Directions for this task =>
Only one span of the listing below should come back. It runs from the line with "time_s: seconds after" through the line with "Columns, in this", and each of its lines must be reproduced exactly.

Material supplied =>
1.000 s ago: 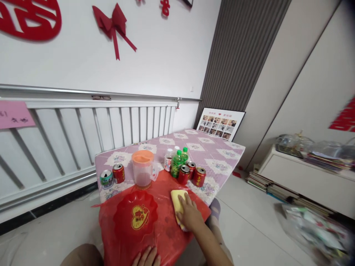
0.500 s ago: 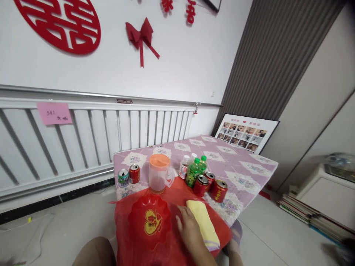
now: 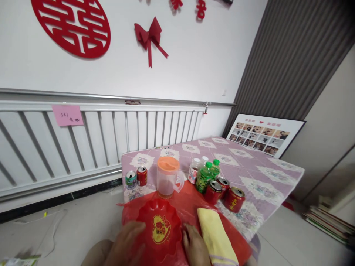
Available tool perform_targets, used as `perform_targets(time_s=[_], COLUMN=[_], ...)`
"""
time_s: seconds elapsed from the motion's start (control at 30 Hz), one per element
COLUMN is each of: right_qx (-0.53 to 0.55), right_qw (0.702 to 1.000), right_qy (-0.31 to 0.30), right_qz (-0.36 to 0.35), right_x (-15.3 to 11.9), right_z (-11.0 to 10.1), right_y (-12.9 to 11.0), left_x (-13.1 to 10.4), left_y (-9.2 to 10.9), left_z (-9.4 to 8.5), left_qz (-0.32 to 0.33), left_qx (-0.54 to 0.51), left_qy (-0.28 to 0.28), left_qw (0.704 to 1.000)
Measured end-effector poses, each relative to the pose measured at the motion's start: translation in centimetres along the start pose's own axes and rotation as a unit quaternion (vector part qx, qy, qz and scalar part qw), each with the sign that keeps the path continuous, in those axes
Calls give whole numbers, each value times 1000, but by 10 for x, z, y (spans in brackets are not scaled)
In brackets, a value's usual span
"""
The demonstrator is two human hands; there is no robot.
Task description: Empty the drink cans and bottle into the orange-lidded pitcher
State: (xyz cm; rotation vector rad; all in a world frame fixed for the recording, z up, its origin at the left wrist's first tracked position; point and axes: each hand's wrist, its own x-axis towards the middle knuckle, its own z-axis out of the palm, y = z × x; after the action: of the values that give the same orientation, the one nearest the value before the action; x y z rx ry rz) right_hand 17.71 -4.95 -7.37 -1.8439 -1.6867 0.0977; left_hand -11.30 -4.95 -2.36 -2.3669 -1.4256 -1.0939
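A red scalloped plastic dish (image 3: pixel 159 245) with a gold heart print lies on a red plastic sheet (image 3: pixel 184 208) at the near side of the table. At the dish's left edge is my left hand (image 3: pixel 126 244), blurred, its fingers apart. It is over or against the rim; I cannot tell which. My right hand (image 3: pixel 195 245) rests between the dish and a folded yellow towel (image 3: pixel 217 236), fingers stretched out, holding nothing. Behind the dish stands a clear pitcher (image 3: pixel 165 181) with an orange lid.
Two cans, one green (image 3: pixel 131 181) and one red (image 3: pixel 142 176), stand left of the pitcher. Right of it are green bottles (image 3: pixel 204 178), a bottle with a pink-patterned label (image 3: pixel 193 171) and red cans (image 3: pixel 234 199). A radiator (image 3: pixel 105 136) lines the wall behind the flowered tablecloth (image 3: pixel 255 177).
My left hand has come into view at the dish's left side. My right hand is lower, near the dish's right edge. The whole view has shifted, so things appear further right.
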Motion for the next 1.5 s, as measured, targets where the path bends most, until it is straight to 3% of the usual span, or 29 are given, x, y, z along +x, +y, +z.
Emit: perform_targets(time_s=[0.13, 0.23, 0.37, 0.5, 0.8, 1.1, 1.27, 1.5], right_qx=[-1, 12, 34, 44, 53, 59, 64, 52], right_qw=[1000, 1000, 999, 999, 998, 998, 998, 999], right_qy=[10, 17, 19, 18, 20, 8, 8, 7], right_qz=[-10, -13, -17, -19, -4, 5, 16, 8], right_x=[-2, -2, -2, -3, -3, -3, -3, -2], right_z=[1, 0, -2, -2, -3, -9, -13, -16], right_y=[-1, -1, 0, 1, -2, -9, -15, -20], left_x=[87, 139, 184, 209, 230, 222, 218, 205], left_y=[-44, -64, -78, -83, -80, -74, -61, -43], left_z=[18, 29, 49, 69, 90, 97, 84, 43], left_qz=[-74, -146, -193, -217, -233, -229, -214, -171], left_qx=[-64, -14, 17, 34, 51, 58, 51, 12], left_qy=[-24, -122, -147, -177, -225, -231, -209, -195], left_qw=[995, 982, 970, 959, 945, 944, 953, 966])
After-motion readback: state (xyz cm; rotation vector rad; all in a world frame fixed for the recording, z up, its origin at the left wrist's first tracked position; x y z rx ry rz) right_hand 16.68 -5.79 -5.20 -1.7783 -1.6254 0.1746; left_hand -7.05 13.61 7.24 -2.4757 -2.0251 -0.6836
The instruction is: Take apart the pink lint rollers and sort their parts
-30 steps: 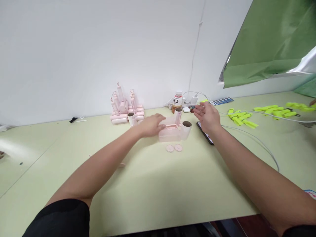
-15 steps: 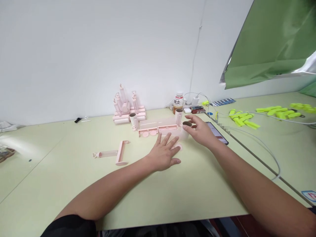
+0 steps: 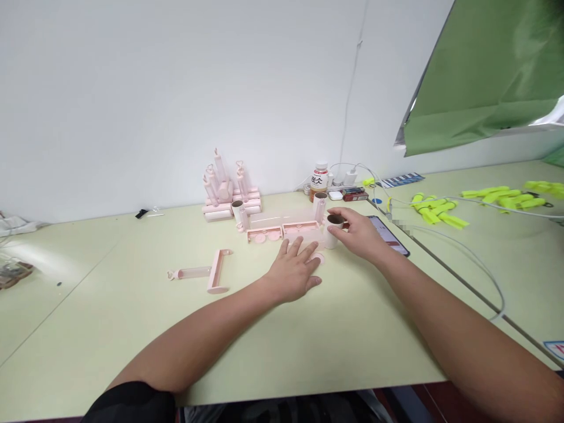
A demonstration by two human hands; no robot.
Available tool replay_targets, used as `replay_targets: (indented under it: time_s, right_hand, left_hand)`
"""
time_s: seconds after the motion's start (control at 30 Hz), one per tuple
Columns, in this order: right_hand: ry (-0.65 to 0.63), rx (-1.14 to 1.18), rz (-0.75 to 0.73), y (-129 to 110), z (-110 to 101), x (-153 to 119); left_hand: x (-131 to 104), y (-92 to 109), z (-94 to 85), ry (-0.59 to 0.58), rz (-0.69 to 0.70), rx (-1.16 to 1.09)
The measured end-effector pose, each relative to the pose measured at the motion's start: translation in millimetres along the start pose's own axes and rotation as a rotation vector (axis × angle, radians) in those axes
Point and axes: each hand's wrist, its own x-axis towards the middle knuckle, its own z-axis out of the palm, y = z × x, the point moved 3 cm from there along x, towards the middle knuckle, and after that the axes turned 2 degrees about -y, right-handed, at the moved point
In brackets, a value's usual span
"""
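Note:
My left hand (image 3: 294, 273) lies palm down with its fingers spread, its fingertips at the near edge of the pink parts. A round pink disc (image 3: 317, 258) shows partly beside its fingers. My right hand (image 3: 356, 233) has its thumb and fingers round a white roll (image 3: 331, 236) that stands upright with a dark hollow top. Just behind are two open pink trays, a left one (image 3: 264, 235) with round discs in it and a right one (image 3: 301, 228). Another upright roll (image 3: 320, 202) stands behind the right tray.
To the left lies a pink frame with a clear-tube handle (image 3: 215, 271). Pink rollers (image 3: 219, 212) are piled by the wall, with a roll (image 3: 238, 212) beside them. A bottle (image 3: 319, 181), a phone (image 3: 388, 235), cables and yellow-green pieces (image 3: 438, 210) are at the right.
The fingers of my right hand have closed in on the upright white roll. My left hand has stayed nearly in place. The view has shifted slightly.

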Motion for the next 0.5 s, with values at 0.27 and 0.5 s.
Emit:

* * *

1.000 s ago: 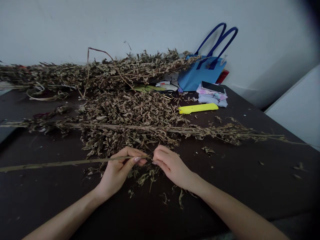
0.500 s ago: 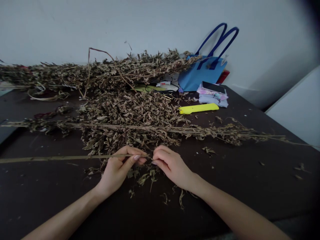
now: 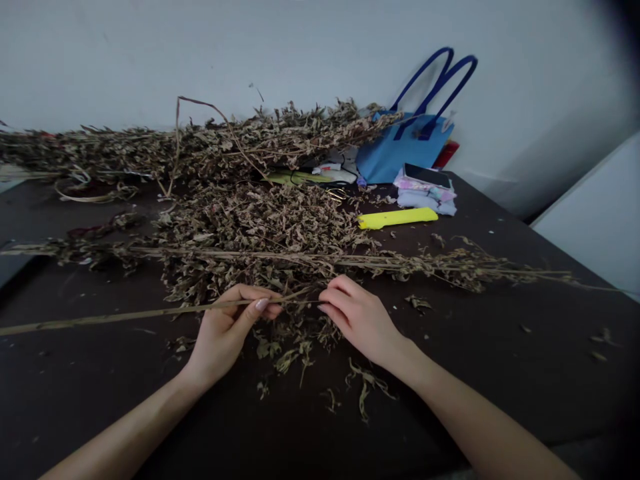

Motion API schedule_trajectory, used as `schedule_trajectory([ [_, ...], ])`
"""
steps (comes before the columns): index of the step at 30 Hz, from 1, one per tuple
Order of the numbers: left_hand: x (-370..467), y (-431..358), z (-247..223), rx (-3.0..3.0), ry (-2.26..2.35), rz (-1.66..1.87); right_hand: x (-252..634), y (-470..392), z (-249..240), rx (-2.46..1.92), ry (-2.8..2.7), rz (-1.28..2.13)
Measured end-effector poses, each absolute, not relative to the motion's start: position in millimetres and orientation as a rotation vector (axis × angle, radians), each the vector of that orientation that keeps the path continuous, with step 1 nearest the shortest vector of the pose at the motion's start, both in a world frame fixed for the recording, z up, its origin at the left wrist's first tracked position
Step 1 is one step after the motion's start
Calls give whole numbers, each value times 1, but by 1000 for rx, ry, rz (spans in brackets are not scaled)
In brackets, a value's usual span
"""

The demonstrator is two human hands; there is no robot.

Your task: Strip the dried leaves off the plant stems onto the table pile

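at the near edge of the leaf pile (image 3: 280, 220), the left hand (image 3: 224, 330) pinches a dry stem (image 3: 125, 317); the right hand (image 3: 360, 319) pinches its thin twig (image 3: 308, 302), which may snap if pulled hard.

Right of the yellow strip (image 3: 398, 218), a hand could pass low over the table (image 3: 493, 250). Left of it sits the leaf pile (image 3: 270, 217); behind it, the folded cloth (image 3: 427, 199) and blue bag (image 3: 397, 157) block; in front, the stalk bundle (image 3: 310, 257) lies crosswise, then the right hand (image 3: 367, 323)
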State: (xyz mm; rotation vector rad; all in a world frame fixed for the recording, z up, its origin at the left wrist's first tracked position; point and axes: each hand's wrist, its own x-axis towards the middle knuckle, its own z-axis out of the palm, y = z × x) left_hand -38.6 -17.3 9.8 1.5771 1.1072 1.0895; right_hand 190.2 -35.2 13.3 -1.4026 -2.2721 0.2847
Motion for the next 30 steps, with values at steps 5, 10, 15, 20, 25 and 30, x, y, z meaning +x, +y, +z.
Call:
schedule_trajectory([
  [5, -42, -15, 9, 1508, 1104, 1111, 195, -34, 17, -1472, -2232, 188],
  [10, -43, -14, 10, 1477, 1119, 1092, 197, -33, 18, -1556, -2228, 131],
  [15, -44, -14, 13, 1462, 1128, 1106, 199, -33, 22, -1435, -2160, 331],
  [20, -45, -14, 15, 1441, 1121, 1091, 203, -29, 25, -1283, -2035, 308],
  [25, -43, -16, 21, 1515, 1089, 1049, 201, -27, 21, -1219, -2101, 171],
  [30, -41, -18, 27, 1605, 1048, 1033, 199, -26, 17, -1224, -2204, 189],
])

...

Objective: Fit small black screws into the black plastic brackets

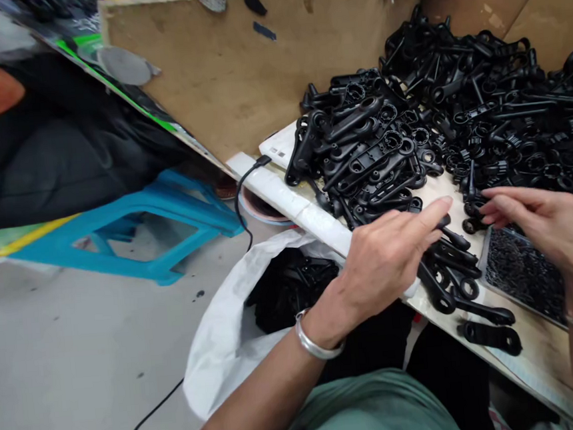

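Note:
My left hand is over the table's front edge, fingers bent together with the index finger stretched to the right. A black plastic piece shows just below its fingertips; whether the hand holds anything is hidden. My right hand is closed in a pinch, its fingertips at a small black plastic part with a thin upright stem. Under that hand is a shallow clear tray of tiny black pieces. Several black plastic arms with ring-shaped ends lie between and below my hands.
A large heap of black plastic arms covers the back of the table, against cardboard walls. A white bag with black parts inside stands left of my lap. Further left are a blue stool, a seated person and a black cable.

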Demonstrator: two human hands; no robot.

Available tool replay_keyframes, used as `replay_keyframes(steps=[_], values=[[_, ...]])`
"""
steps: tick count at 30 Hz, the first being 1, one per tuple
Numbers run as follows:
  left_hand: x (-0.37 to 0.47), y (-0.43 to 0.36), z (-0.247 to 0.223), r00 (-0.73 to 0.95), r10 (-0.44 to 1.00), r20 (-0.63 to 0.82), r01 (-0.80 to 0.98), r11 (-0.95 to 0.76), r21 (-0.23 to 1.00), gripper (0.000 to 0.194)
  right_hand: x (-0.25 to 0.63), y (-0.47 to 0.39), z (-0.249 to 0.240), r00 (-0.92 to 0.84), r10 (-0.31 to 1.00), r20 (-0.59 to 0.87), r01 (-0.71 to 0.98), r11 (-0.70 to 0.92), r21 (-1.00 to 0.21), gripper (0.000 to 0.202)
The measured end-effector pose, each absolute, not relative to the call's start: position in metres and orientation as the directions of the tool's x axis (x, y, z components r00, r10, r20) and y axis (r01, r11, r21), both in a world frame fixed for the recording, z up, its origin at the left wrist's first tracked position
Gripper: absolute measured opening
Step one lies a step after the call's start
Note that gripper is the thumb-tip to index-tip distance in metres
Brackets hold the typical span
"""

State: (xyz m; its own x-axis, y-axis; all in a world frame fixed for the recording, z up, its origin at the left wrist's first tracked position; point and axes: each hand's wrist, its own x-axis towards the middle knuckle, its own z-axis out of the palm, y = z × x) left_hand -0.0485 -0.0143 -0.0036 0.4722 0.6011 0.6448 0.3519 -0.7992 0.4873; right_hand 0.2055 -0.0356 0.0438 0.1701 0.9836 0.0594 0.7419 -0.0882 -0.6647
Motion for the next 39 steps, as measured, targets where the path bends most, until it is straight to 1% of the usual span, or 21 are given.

Solution for this problem =>
time_s: seconds after the motion's start (control at 30 Hz), one per tuple
Columns, in this order: right_hand: ry (-0.65 to 0.63), rx (-1.14 to 1.18), rz (-0.75 to 0.73), y (-129 to 110), z (-110 to 101), x (-153 to 119); left_hand: x (-131 to 104), y (-92 to 109), z (-94 to 85), ry (-0.59 to 0.58), rz (-0.69 to 0.70), rx (-1.16 to 1.09)

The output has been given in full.